Your output should be each line from the material below that has the word "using".

──────── Records for this task ────────

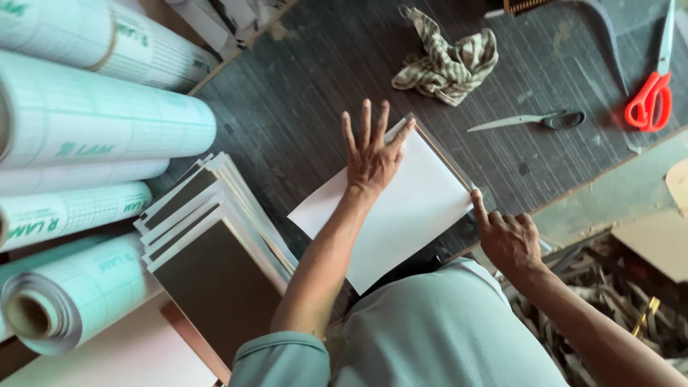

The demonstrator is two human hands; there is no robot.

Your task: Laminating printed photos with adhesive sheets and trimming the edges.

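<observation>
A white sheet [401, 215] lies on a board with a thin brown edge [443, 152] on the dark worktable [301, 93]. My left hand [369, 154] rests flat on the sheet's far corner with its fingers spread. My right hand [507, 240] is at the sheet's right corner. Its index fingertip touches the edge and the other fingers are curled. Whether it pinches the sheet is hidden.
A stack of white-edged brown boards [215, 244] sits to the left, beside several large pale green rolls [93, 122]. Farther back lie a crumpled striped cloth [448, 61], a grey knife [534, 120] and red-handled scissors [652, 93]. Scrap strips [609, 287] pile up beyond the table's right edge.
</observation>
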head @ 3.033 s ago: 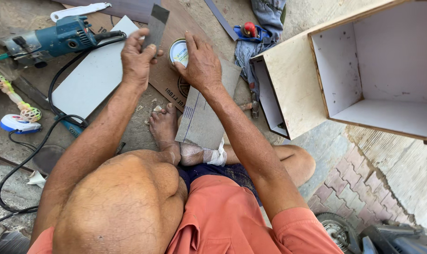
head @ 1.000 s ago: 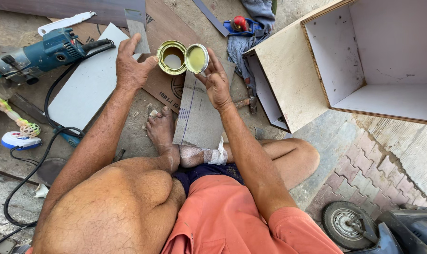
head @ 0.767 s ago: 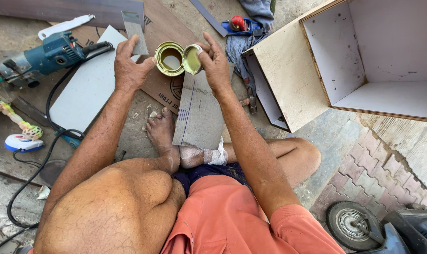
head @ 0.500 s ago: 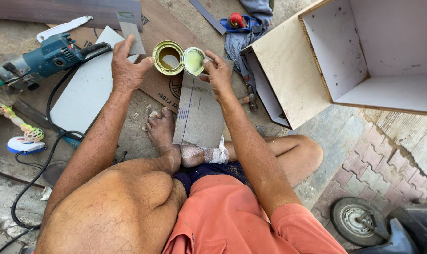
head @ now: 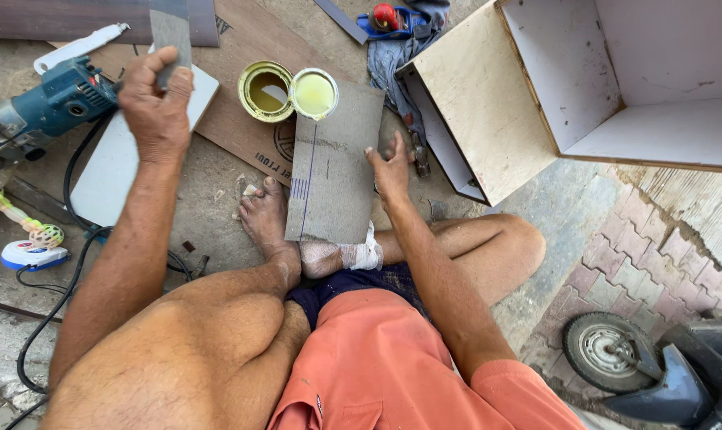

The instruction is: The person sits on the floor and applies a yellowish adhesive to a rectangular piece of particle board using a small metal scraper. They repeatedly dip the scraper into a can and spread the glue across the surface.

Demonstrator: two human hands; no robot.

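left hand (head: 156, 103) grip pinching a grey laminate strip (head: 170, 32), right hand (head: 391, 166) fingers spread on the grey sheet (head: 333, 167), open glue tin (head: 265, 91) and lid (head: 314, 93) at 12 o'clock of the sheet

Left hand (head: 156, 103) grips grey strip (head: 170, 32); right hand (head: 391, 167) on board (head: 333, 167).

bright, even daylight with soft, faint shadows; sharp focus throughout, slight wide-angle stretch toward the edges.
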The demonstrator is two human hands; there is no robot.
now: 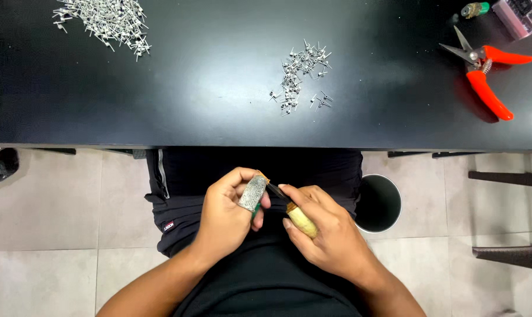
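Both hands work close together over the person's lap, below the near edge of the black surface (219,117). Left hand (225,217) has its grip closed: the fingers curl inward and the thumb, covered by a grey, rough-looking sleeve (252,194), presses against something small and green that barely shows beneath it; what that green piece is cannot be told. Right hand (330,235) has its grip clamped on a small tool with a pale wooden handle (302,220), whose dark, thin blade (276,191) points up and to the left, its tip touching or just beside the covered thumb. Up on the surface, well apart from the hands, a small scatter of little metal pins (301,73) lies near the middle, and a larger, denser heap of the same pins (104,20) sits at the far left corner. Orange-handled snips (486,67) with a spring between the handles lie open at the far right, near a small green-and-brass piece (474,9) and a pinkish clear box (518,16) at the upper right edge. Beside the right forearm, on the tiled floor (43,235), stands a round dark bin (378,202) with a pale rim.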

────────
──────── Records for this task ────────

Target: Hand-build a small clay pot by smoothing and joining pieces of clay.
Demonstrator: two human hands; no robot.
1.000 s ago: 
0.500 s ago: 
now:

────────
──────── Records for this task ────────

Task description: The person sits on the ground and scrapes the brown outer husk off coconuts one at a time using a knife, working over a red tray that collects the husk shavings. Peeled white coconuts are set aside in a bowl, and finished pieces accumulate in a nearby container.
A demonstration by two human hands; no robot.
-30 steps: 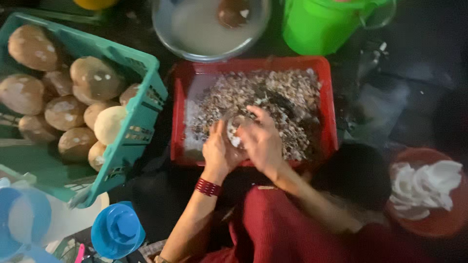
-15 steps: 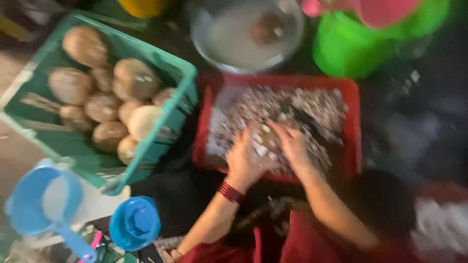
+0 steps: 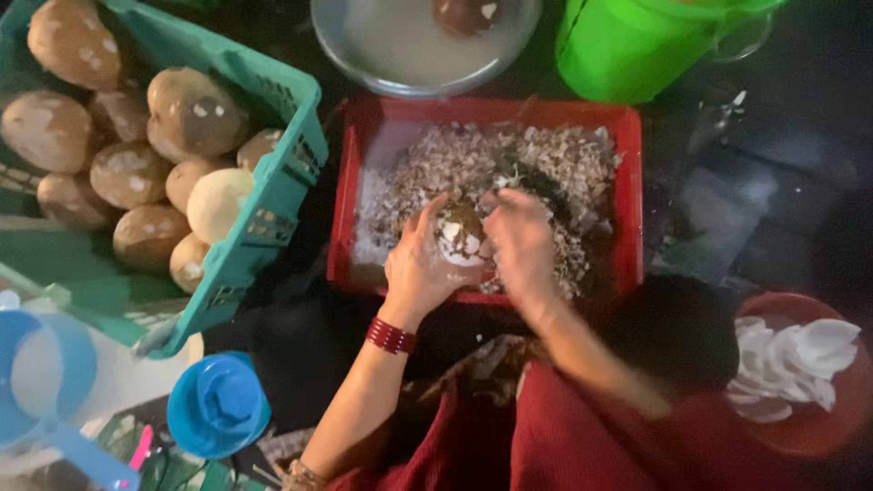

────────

Answer to the exercise =>
The instruction is: The person sits on the floor and applies a yellowish adhesive to a rectangular piece of particle board using a small metal scraper. They repeatedly dip the scraper into a can and spread the glue across the surface.
Task description: The person sits on the ground and scrapes the brown outer husk off coconuts one at a time using a knife, working over a red tray that collects the husk shavings. Peeled white coconuts are set aside in a bowl, and finished pieces accumulate in a nearby container.

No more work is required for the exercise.